Second round of changes addressed. Thanks!

Also a side-question. Would it be better to use std::max(V1, V2) instead of
V1 > V2 ? V1 : V2? If so, why?

rengolin accepted this revision.Jun 22 2016, 12:26 PM
rengolin added a reviewer: rengolin.

Second round of changes addressed. Thanks!

Thanks! Looks good to me now, + using std::max.

Also a side-question. Would it be better to use std::max(V1, V2) instead of
V1 > V2 ? V1 : V2? If so, why?

Yes, because I first assumed it was it, so didn't bothered. It was only when I looked again that it didn't make sense because the condition was reversed but the values were unsigned. While it could potentially work on all cases, it was an obtuse construct, and prone to confusion.

If you had used std::min from the beginning, I'd have caught it early on, while I could have missed it with the ternary.
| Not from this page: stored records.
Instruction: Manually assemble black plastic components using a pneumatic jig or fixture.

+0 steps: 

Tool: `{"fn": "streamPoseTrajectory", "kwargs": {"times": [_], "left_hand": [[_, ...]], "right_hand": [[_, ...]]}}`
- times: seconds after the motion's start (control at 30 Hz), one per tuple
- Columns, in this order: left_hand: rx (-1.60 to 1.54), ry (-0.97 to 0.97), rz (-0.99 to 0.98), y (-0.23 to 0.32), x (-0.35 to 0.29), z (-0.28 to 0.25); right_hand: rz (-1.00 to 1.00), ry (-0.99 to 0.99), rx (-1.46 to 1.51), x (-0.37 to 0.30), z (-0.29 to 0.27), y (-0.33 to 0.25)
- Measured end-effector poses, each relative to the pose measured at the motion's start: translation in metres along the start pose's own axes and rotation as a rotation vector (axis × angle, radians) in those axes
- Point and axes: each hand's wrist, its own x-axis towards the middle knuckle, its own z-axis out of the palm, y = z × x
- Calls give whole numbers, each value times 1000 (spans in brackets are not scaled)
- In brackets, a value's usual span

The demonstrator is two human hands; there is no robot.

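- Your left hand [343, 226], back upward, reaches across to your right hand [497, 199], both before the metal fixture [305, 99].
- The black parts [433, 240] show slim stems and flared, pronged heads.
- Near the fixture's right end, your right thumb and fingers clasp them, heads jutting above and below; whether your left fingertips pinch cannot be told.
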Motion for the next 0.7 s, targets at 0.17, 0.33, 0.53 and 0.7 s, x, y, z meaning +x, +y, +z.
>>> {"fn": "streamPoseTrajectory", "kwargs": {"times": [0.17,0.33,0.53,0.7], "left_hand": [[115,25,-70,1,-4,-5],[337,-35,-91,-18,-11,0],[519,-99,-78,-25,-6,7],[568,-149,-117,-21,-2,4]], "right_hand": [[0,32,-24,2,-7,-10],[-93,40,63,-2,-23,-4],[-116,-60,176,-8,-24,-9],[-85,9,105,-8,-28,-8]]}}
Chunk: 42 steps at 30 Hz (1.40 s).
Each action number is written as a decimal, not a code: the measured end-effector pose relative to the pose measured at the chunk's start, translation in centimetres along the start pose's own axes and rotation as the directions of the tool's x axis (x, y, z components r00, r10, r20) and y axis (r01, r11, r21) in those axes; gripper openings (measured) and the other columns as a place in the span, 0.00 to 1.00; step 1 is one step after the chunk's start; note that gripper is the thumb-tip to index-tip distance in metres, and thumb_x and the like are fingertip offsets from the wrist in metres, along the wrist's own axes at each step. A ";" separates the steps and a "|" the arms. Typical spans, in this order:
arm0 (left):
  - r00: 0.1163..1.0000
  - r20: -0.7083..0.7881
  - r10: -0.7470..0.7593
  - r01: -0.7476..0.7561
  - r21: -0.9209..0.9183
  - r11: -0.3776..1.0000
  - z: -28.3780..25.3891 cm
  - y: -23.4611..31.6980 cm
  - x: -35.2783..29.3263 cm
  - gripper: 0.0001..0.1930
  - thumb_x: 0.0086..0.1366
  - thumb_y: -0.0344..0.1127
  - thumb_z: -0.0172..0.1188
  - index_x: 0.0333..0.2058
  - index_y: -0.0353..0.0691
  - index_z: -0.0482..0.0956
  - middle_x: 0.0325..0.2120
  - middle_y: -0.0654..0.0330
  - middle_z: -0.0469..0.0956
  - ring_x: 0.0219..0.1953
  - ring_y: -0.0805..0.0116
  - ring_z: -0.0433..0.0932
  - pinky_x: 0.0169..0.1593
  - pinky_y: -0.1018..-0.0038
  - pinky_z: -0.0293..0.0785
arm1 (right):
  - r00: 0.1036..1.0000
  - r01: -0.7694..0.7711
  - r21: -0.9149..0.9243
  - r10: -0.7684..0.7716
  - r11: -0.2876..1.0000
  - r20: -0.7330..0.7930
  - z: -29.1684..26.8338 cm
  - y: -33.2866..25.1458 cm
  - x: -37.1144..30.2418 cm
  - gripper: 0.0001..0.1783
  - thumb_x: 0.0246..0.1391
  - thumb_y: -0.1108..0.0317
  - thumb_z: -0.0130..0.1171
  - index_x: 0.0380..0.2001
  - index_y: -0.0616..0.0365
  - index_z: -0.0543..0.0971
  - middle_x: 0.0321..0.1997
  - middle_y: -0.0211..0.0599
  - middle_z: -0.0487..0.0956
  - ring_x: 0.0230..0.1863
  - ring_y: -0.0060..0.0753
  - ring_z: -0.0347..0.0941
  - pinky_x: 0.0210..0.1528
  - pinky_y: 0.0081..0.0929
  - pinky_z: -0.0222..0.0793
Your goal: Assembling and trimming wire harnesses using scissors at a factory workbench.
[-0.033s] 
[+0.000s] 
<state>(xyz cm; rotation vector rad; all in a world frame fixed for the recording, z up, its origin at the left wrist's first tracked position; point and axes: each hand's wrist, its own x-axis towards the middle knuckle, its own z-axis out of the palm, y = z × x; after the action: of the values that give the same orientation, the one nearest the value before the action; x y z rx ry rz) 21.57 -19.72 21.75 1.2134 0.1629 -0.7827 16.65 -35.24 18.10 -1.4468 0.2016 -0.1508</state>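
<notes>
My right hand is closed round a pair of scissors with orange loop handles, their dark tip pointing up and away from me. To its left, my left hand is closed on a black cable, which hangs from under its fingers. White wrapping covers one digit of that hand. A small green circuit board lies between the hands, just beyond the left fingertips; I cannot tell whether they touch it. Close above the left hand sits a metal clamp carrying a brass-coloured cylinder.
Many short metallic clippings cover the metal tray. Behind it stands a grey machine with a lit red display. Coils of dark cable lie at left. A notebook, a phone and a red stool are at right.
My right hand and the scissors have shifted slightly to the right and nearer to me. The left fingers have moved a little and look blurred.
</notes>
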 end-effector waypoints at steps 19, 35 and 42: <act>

From a code generation point of view, std::max/min generates the exact same code as the ternary, so there's no reason to not use it.

cheers,
--renato

This revision is now accepted and ready to land.Jun 22 2016, 12:26 PM
pbarrio updated this revision to Diff 61671.Jun 23 2016, 7:02 AM
pbarrio edited edge metadata.

Using std::max() now. Near that, I also made an implicit cast explicit, just for readability.

LGTM, thanks!

This revision was automatically updated to reflect the committed changes.